• Records to process:
◆ ◆ ◆
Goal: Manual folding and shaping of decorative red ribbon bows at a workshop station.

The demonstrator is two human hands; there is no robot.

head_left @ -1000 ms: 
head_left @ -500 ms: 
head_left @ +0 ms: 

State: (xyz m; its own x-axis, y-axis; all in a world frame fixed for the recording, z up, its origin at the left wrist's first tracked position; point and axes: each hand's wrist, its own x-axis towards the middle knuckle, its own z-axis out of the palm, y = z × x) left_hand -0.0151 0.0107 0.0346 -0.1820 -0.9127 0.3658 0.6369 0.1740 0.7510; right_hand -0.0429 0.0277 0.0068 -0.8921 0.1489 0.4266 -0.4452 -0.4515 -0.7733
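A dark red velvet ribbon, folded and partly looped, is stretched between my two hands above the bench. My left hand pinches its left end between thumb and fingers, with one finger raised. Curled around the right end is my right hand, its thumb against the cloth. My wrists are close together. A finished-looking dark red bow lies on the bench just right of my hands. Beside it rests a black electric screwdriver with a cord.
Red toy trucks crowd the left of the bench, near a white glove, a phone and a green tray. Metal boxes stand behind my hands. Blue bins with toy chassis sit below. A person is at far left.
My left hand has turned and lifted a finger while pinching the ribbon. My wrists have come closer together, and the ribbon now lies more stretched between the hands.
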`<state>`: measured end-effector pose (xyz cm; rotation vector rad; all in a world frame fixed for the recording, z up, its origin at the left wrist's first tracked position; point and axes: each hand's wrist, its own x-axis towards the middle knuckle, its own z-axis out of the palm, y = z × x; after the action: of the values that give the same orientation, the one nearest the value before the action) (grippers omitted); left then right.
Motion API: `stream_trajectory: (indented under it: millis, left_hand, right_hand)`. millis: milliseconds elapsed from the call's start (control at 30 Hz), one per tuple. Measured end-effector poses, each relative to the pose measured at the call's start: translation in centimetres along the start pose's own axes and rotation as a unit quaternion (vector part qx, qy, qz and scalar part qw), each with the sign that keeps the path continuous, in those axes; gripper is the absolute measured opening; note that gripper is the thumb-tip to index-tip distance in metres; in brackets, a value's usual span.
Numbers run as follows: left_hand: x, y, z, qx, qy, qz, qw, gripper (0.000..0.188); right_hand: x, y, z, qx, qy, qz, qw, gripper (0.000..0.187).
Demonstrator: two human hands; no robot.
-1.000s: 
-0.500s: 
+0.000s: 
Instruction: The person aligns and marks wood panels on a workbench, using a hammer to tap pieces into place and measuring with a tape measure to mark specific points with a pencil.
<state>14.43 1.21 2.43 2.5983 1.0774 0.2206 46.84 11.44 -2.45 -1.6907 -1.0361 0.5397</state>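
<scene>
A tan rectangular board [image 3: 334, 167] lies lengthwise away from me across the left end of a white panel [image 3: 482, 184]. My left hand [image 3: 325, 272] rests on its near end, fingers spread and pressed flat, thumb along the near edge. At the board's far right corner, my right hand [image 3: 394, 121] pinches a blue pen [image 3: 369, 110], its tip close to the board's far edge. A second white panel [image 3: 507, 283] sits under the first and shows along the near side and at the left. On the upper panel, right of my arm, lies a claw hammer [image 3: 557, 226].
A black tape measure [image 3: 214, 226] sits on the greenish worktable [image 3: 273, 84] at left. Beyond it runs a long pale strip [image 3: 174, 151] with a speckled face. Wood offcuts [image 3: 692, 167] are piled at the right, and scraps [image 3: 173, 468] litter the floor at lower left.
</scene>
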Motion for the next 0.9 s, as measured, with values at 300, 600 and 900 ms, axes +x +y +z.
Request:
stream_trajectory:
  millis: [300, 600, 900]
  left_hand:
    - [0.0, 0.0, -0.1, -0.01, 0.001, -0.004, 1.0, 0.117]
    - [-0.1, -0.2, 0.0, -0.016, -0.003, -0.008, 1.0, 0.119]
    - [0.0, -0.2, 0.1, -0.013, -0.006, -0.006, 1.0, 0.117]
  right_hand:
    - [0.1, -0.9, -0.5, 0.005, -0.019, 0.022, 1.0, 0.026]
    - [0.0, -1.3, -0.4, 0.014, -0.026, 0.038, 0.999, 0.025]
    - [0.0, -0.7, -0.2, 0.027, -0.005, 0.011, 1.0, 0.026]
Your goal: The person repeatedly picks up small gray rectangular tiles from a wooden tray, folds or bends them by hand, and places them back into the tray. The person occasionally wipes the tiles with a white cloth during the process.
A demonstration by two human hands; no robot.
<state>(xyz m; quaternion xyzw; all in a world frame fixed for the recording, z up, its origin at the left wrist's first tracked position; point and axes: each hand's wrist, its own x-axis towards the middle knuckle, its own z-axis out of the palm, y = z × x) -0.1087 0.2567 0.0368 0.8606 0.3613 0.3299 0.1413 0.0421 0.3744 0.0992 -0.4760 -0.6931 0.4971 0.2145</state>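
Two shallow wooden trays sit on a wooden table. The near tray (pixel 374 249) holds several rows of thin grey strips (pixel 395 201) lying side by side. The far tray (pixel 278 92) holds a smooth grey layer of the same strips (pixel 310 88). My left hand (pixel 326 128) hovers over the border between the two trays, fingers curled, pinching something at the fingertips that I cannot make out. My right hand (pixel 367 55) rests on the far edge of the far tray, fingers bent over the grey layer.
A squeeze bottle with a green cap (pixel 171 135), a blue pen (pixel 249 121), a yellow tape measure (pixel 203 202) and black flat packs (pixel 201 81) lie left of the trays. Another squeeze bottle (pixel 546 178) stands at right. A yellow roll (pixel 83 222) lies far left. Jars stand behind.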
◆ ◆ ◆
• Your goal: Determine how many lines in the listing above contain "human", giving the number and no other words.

• Exercise result: 3